▶ **PROVIDED MATERIAL**
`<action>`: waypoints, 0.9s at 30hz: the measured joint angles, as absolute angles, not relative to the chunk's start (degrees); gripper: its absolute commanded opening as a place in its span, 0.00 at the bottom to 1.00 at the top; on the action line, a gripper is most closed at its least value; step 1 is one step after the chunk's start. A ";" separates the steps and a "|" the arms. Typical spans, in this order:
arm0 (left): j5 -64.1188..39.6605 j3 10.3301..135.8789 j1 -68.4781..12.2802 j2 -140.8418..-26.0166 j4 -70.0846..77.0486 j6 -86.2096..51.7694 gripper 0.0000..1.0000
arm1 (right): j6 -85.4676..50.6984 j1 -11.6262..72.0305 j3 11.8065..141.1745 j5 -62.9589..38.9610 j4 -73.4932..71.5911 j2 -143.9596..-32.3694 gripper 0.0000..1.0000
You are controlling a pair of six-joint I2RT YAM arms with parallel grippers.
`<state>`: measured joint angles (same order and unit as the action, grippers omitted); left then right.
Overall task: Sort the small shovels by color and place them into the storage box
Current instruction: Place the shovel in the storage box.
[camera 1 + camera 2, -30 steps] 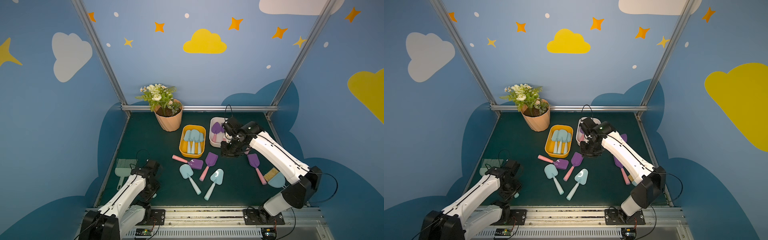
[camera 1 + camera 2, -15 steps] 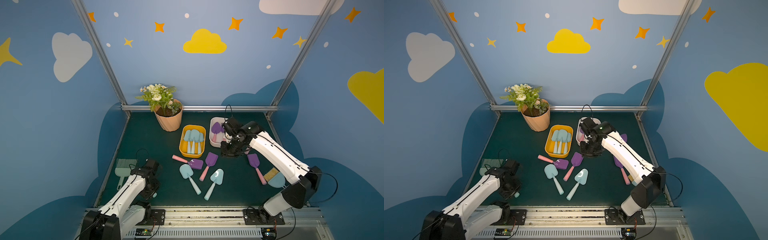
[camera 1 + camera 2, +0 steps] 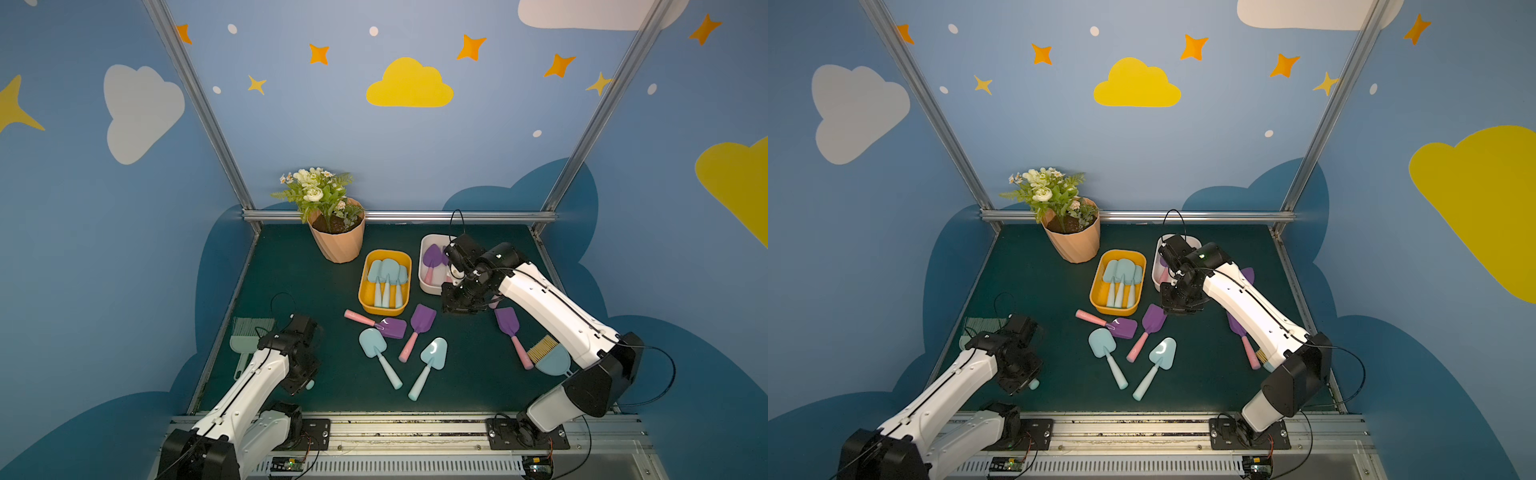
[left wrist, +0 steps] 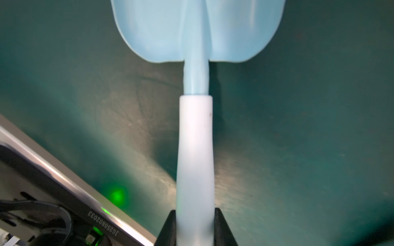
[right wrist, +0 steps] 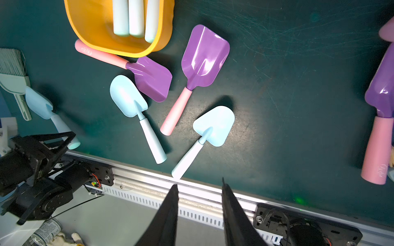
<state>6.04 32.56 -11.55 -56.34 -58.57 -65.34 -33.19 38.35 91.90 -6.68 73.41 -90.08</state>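
left pincer (image 4: 195, 223) clamped on light blue shovel (image 4: 196, 42) by its pale handle, well left of yellow box (image 3: 365, 291) | right pincer (image 5: 198, 185) slightly parted, empty, right of that box | loose blue shovels (image 3: 372, 343) and loose purple shovels (image 3: 423, 318) on table (image 3: 291, 270) just in front of it

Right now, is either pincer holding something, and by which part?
The left pincer grips a light blue shovel near the end of its pale handle. The right pincer holds nothing.

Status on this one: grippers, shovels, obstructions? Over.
Left gripper shut on blue shovel handle. Right gripper open, empty, by white box. Several shovels loose on mat; purple shovel lies at yellow box near edge.
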 measured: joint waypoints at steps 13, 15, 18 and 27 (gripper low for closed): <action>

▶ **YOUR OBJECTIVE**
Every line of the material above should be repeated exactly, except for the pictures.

▶ **SOLUTION**
`<action>`: waypoints, 0.9s at 30hz: the measured joint angles, as absolute angles, not relative to the chunk's start (degrees); gripper: its absolute commanded opening as a place in its span, 0.00 at the bottom to 1.00 at the top; on the action line, a gripper is most closed at its least value; step 1 is one step after the chunk's start. A ";" separates the steps and a "|" the arms. Typical spans, in this order:
arm0 (left): j5 -64.1188..39.6605 j3 10.3301..135.8789 j1 -68.4781..12.2802 j2 -140.8418..-26.0166 j4 -70.0846..77.0486 j6 -86.2096..51.7694 gripper 0.0000..1.0000
arm1 (right): j6 -85.4676..50.6984 j1 -11.6262..72.0305 j3 11.8065..141.1745 j5 -62.9589..38.9610 j4 -73.4932..71.5911 j2 -143.9596..-32.3694 gripper 0.0000..1.0000
You are controlling a pair of six-joint I2RT YAM arms with parallel grippers.
`<state>`: measured joint angles (same order and unit as the action, grippers omitted); left then right.
Overall task: Sort the small shovels by color and place them into the storage box
Current instruction: Place the shovel in the storage box.
[camera 1 + camera 2, -30 steps] 
[camera 1 + camera 2, -15 steps] 
[camera 1 + camera 2, +0 steps] 
[left wrist, +0 steps] 
[right wrist, +0 steps] 
<state>6.04 32.56 -11.55 -56.34 -58.57 -65.34 -33.19 38.35 91.90 -6.68 73.41 -90.08</state>
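left pincer (image 4: 195, 223) clamped on light blue shovel (image 4: 196, 42) by its pale handle, well left of yellow box (image 3: 365, 291) | right pincer (image 5: 198, 185) slightly parted, empty, right of that box | loose blue shovels (image 3: 372, 343) and loose purple shovels (image 3: 423, 318) on table (image 3: 291, 270) just in front of it

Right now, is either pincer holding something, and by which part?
The left pincer grips a light blue shovel near the end of its pale handle. The right pincer holds nothing.

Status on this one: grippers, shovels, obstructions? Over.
Left gripper shut on blue shovel handle. Right gripper open, empty, by white box. Several shovels loose on mat; purple shovel lies at yellow box near edge.
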 measured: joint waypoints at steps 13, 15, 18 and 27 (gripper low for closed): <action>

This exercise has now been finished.